Friday, December 05, 2014
Tom Atchison (photo: New Beginnings)

A Christian preacher in Tampa Bay, Florida, has been accused of exploiting homeless individuals by putting them to work without pay.

 

Tom Atchison, a Pentecostal pastor and founder of the New Beginnings homeless shelter, makes those living at his facility work concession stands at various sporting events. These include football, baseball and hockey games for the Tampa Bay Buccaneers, Rays and Lightning, respectively.

 

The homeless, “many of them recovering alcoholics and drug addicts,” the Tampa Bay Times reported, also serve food and drinks at Daytona 500 races and the Florida State Fair. The men have additionally performed construction, landscaping, telemarketing, moving, painting, and grant-writing for Atchison.

 

No salaries are provided for the jobs they perform, which Atchison calls “work therapy.”

 

The homeless leave the games and events “sweat-soaked and as penniless as they arrived,” wrote the Times’ Will Hobson.
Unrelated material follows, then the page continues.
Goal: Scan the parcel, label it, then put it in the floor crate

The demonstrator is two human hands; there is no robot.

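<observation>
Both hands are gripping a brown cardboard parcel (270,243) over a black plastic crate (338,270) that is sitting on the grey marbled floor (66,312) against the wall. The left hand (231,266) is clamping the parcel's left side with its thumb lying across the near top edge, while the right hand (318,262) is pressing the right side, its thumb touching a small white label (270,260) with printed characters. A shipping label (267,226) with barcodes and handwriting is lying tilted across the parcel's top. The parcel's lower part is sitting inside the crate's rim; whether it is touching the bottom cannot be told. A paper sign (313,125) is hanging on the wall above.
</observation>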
They receive only food and shelter.

 

“Thank God we have these events,” Atchison reportedly told his homeless crew. “They bring in the prime finances.”

 

All of the money earned at the concession stands goes to New Beginnings.

 

The Times also learned that Atchison, who is a former real estate broker, was reported to have overbilled the state for at least $80,000 in grant money, then kept the funds for his operation rather than refunding it. It was also discovered that, although Atchison claims he provides counseling for his homeless workers, he offers no therapy by counselors clinically trained in treating addicts or the mentally ill. A minister who does provide counseling for the group listed his top qualification as operating a motorcycle gang, according to Hobson.

 

The newspaper investigation comes just as Atchison is trying to win a multi-million-dollar contract to operate the county’s new homeless shelter. The required audit that accompanied his application for the contract was described as a fraud by the man whose name is signed on the document as a “registered auditor.”

 

“That's not my signature,” insisted Joseph Harold Savich, who told the county that he is a former homeless Navy veteran who had been a resident at New Beginnings. “I'm upset someone signed my damn name.”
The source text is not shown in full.